Je n'ai pas trop les mots pour décrire l'instant, il faut le vivre, c'est tout.
Demandez à un coureur de décrire sa victoire, il en est incapable.
Essayez d'imaginer le bonheur d'une médaille, en vain si elle n'est pas vôtre.
Approchez vous de votre écran, plus près encore, plus près....!
Vous voyez, vous n'y êtes pas, jamais vous ne saurez à quel point c'était bon....!
Il est des choses qu'il faut vivre pour les sentir, les ressentir et ne pas les oublier.
Il est des choses de la vie qu'il ne faut pas rater, les boire et digérer pour qu'elles finissent en vous.
Je pense que les gens qui s'émerveillent sont prêts à être heureux.
Les gens qui enfin, ouvrent leurs yeux et leur coeur aux choses de la nature, peuvent passer la porte
et changer à jamais à l'intérieur d'eux-même.
On ne regarde plus la vie de la même manière lorsqu'on regarde, enfin, autour de soi.
Bref, le second shoot de la journée a été fort, que dis-je, bien costaud...!

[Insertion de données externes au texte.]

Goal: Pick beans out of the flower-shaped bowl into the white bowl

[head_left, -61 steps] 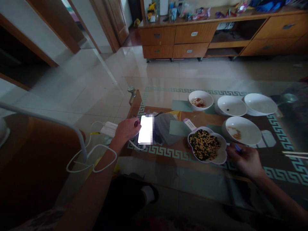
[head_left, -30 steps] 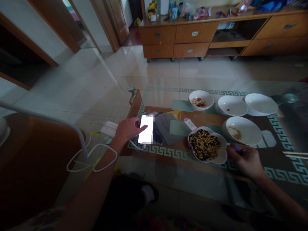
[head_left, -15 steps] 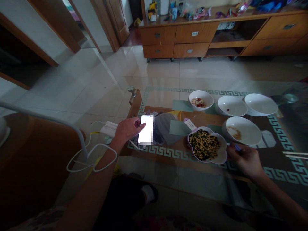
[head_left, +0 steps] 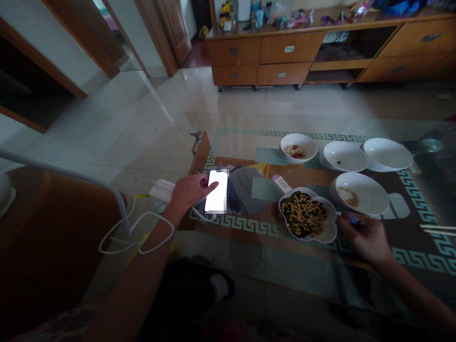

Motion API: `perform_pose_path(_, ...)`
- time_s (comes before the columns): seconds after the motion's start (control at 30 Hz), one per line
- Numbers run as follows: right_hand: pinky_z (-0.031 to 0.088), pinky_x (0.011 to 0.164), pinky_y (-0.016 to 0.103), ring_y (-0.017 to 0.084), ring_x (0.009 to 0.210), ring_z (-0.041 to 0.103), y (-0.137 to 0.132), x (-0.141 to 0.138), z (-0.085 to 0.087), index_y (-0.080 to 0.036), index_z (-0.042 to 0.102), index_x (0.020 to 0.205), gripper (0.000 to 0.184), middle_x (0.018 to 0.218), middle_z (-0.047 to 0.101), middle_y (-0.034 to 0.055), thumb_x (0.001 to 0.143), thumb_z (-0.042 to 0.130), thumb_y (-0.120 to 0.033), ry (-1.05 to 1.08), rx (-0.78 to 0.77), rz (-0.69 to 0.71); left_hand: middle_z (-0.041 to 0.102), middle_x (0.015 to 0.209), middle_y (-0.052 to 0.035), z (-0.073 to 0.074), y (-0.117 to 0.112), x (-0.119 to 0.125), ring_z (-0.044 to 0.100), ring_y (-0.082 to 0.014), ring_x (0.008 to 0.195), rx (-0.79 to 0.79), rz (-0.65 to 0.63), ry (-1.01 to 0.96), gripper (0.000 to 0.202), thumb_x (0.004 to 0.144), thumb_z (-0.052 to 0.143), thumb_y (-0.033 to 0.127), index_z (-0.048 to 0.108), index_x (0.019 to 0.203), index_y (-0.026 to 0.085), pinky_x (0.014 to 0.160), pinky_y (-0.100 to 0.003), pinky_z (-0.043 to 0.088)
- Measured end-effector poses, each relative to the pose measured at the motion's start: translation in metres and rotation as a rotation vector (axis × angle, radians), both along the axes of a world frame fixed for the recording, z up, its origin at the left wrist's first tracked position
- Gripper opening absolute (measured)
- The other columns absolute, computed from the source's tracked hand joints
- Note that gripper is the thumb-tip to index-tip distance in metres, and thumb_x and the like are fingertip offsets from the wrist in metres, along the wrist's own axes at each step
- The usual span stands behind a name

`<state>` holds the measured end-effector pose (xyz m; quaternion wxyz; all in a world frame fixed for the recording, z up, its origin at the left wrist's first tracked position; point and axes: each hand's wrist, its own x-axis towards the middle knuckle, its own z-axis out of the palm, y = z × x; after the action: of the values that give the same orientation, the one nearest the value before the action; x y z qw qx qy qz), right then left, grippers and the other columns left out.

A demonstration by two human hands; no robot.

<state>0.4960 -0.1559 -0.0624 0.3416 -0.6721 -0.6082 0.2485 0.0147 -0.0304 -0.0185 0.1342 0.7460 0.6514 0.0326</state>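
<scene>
My left hand (head_left: 190, 191) is closed around a phone (head_left: 215, 192) with a brightly lit screen. Its thumb lies over the glass, and a white cable runs from the phone's lower end. On the right, my right hand (head_left: 368, 237) has its fingers curled round a small blue-purple piece (head_left: 352, 218), most of which they hide. The knuckles sit against the right rim of a flower-shaped bowl (head_left: 331, 232) with purple edging. Yellowish beans or grains mixed with dark green bits (head_left: 304, 213) fill that bowl. A labelled handle-like strip (head_left: 281, 184) sticks out at its upper left.
Beyond the right hand stands a white bowl (head_left: 372, 194) with brownish scraps. Behind are a bowl (head_left: 298, 145) with red and pale pieces and two more white bowls (head_left: 345, 154). Chopsticks (head_left: 438, 230) lie far right. A white power bank-like block (head_left: 162, 190) and cables are left.
Both hands hold nearly the same places. The whole view has shifted very slightly, and the left thumb has moved a touch up and right on the screen.
</scene>
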Motion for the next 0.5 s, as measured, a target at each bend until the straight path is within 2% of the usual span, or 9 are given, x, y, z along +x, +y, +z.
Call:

Une dose pareille va avoir du mal à passer, je vais jamais pouvoir redescendre dans la vallée.
Mais il le faut pourtant, et c'est presque à regret que je redémarre mon petit moulin bien vaillant.
J'ai une petite consolation tout de même.
Là-bas, tout au fond, après quelques dizaines de courbes dont je tairais la perfection,
se niche un des plus beaux villages de montagne que je connaisse : Bonneval sur Arc.
Un petit bijou....
Bon, l'heure tourne nom d'une pipe... Le temps ne passe jamais aussi vite que lorsque je roule.
Ca me fait ça à chaque coup bordel, c'est injuste...
Du reste, une fois passé Bonneval, il me faut avaler un joli morceau très roulant pour rejoindre
le reste du programme.... Vous avez deviné, c'est pas fini hein.
Pas d'images pour cette portion, de toute façon, j'avais dit : pas de photos sous les 1500 m... NA.
Donc, la descente se poursuit plein badin vers les Hautes-Alpes, et c'est avec peine que je quitte cette merveille de Vanoise.
De grandes courbes rapides, c'est pas la tasse de thé du Versys, mais il s'en sort bien.
J'avoue que là dedans, un bon expresso hypersport bien serré serait plus avenant mais bon, faisons pas la fine bouche et profitons encore du paysage.
Nan, n'insistez pas, j'ai dit pas de photos... Z'avez qu'à aller sur place pour voir si c'est beau.